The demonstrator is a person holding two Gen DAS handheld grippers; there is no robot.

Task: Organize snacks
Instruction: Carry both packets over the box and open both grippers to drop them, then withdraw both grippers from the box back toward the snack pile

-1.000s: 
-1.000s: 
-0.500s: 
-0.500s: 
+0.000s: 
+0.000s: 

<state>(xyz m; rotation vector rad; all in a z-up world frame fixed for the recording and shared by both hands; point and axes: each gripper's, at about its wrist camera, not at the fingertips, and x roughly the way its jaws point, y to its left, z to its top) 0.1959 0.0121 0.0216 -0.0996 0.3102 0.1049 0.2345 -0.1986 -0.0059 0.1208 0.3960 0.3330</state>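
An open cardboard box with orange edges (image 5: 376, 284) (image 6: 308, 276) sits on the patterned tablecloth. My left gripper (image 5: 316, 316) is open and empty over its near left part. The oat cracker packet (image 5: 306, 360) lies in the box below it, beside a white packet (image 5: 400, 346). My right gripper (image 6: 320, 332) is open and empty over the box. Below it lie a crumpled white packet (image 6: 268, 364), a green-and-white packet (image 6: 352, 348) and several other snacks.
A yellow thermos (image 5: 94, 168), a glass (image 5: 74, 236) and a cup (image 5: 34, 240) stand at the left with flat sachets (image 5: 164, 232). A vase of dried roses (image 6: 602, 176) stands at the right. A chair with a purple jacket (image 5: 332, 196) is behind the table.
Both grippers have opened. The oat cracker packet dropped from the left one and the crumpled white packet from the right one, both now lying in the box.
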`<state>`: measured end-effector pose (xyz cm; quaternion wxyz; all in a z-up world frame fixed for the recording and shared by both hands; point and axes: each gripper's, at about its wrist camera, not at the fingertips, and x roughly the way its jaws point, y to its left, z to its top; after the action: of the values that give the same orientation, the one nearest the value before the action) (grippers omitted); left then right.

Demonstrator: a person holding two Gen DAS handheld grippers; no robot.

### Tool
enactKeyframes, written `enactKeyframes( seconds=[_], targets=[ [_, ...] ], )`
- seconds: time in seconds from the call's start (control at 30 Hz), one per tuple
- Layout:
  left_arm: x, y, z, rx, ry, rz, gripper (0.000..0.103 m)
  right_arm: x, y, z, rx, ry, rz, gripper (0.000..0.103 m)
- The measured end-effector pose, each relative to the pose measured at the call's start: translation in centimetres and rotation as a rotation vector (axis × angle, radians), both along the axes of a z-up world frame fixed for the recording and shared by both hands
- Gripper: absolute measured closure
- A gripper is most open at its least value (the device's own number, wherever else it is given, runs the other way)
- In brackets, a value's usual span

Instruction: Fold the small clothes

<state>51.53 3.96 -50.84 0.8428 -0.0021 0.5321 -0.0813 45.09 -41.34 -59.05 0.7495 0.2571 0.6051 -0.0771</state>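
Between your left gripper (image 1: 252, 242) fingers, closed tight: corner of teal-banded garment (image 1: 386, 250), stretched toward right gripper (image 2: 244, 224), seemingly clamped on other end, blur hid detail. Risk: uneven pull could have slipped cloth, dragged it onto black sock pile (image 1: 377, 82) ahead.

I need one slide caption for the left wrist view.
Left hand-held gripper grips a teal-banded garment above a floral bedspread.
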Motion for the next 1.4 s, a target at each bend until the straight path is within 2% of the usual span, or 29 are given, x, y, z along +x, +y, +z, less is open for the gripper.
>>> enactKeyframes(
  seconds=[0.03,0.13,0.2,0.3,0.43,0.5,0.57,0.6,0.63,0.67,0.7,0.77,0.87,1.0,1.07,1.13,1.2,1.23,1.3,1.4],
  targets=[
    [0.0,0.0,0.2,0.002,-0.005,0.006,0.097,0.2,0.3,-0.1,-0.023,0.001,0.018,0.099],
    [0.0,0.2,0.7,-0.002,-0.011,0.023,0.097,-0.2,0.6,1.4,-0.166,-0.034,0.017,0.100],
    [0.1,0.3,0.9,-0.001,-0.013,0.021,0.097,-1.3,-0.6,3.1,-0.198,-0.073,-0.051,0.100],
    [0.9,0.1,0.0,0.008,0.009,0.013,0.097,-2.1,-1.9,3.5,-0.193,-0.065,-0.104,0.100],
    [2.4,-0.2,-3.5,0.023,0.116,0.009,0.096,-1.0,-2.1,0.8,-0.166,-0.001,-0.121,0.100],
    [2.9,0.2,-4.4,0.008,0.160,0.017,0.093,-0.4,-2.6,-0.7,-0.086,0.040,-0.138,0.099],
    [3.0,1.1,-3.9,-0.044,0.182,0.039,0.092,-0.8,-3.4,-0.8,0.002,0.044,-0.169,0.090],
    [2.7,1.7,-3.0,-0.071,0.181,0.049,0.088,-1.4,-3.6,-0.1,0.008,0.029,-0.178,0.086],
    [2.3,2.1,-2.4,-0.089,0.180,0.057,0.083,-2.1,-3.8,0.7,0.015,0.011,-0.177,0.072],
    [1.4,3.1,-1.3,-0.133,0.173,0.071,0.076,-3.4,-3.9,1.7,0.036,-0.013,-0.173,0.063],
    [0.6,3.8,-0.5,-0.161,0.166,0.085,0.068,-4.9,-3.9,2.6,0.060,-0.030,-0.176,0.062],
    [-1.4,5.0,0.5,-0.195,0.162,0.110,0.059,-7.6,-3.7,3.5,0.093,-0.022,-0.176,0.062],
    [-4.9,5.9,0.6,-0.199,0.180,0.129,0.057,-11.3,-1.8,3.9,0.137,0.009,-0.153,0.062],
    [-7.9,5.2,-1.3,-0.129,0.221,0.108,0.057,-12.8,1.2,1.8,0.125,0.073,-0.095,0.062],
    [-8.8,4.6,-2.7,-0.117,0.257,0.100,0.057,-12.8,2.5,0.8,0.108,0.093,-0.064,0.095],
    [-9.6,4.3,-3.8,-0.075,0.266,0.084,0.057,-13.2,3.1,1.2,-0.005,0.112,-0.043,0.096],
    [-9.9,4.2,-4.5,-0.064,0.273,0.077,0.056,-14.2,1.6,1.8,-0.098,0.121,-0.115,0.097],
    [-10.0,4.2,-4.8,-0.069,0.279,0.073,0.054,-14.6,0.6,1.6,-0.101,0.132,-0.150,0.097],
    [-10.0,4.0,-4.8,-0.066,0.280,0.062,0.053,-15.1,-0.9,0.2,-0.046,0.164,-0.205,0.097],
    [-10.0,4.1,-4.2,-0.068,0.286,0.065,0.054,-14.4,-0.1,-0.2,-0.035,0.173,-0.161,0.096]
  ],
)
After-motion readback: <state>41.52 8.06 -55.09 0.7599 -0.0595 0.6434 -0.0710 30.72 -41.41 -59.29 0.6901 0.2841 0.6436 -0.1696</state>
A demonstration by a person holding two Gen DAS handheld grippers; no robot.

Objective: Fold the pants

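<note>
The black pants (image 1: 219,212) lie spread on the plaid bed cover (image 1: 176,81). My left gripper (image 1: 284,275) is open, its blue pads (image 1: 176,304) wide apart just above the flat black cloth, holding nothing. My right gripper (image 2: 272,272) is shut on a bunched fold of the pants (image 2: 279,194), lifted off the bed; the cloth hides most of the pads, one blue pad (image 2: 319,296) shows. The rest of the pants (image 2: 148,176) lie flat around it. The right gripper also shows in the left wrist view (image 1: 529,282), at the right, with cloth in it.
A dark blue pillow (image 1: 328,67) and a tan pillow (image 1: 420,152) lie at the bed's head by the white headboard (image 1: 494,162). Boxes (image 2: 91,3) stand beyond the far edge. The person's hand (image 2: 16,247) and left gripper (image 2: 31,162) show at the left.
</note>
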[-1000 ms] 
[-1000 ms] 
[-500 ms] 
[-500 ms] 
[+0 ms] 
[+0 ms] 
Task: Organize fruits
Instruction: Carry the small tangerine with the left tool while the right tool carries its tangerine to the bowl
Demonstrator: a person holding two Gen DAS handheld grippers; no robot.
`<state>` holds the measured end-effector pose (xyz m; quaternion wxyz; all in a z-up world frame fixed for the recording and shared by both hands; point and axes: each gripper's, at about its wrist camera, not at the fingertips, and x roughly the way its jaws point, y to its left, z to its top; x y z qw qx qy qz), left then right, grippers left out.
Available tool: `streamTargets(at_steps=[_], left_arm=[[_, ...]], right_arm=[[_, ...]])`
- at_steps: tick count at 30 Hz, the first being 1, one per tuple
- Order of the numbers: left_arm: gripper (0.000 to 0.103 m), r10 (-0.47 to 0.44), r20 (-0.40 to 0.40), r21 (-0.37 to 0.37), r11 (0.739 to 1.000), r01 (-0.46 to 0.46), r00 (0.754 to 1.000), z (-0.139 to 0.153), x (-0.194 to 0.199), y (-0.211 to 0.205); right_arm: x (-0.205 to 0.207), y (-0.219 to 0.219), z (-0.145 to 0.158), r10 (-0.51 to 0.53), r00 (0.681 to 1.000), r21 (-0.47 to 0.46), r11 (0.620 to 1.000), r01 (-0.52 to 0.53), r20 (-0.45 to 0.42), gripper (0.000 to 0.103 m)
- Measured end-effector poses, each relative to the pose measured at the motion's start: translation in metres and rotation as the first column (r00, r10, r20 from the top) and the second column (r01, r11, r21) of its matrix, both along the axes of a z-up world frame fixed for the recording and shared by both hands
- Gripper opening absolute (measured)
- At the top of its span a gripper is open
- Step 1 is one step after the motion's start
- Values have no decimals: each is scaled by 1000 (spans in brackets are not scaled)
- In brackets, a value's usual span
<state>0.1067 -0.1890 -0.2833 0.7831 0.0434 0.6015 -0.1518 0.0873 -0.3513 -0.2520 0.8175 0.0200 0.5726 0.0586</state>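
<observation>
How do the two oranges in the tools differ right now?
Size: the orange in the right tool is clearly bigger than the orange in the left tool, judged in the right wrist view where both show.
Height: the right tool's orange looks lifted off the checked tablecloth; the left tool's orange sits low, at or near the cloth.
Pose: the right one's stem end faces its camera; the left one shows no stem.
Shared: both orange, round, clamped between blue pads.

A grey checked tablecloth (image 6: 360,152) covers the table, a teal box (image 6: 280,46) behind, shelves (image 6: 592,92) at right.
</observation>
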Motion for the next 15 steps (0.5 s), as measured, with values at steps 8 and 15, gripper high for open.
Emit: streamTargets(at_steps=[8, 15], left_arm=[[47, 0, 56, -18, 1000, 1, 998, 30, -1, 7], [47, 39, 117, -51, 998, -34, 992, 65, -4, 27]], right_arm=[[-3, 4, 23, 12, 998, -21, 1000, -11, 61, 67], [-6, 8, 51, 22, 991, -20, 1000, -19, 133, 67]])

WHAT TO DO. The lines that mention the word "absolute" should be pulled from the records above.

ANSWER TO THE PROBLEM.
- Gripper: absolute measured closure
- Gripper opening absolute (measured)

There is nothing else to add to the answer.